- The monument in 2017
- Artist: Sargis Baghdasaryan
- Completion date: 1967
- Location: Stepanakert, Azerbaijan; 39°50′13.5″N 46°46′11.42″E﻿ / ﻿39.837083°N 46.7698389°E;

= We Are Our Mountains =

Monument in Stepanakert, Azerbaijan

We Are Our Mountains (Մենք ենք մեր լեռները; Biz və bizim dağlar) is a monument north of Stepanakert in the region of Nagorno-Karabakh, Azerbaijan. The sculpture, completed in 1967 by Sargis Baghdasaryan, is widely regarded as a symbol of the Armenian heritage of Nagorno-Karabakh, with some considering it to be a symbol of Armenian identity as a whole.

The monument is made from volcanic tuff and depicts an old man and woman hewn from rock, representing the mountain people of Karabakh.
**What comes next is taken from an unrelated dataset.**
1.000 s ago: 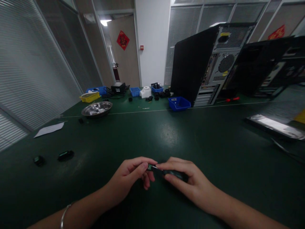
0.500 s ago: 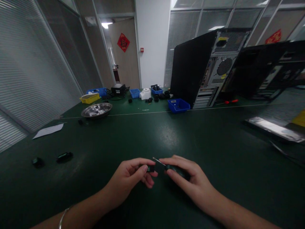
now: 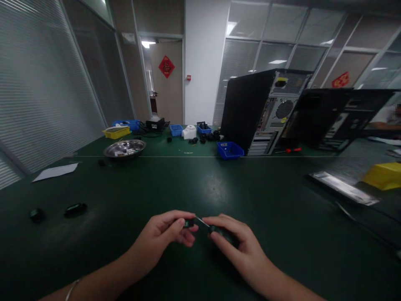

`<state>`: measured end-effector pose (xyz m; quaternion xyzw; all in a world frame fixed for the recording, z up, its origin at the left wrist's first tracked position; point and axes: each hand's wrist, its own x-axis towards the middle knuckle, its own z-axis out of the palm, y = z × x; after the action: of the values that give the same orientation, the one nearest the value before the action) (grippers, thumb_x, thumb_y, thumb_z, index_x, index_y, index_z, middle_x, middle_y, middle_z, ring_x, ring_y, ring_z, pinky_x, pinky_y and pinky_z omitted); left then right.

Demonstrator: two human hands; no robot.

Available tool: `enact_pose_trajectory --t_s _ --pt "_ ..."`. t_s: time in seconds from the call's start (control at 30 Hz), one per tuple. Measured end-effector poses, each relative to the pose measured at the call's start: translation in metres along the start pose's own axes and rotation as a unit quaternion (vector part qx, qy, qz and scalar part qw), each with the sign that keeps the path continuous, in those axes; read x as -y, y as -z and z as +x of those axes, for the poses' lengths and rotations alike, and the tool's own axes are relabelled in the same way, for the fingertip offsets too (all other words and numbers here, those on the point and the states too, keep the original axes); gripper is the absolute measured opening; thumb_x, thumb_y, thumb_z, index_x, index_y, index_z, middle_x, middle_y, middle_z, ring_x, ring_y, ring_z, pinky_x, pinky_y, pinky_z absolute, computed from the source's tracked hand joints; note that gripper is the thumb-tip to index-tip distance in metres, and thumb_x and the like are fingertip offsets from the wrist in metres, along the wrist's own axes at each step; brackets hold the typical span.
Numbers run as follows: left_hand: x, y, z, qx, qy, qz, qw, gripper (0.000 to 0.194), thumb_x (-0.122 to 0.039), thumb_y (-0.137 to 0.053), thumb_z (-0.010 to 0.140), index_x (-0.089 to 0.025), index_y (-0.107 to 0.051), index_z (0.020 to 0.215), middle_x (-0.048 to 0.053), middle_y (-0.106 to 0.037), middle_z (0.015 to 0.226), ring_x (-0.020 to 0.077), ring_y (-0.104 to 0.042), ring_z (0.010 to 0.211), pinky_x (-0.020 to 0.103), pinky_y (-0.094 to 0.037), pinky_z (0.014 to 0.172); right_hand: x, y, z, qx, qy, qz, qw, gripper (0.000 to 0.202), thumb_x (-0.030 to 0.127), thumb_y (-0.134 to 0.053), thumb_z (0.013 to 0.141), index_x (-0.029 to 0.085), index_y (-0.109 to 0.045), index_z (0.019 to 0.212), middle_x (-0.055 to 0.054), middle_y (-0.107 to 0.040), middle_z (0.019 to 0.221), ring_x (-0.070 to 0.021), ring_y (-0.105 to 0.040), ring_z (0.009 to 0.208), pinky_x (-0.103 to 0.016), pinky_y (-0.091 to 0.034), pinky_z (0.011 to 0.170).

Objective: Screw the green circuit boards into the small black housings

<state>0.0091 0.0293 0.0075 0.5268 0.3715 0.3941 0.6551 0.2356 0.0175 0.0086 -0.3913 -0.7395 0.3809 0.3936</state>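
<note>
Between the thumb and fingers of my left hand [image 3: 166,230] is a small black part [image 3: 189,223] with a greenish patch on its side; my fingers cover much of it. My right hand [image 3: 238,246] is closed round the dark handle of a screwdriver [image 3: 203,222]. Its thin metal shaft points up and left, its tip close to the black part's upper edge by my left fingertips. I cannot tell whether the tip touches. Both hands are just above the green table [image 3: 175,184].
Two dark pieces, one rounded [image 3: 37,215] and one long [image 3: 75,210], lie at the left. Farther back stand a metal bowl [image 3: 125,155], a blue bin [image 3: 230,155] and a black computer case [image 3: 247,113]. A flat panel [image 3: 344,188] and a yellow bin [image 3: 384,175] are at the right.
My head view has tilted up and turned right, bringing part of another person into view at the far right. The screwdriver tip has come nearer the black part. Both grips stay the same.
</note>
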Motion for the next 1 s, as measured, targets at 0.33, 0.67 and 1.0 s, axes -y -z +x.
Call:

It is known colloquially as "Tatik-Papik" (տատիկ-պապիկ) in Armenian and "Dedo-Babo" (Դեդո-Բաբո) in the Karabakh dialect, which translates as "Grandmother and Grandfather". The sculpture is prominent in Artsakh's coat of arms.

== Recent History ==
===Eurovision 2009 image controversy===

During the Eurovision Song Contest 2009, We Are Our Mountains was included, among other local symbols, in the introductory "postcard" preceding the . İctimai Television (İTV) complained to the European Broadcasting Union (EBU) about the use of the monument in the Armenian intro, since the territory of Nagorno-Karabakh is de jure part of Azerbaijan. In response to the complaint, the image was edited out of the video in the finals. In response, the Public Television Company of Armenia (AMPTV) displayed images of the monument on a video screen in the background and on the back of the clipboard held by its spokesperson Sirusho, while presenting the Armenian votes at the finals.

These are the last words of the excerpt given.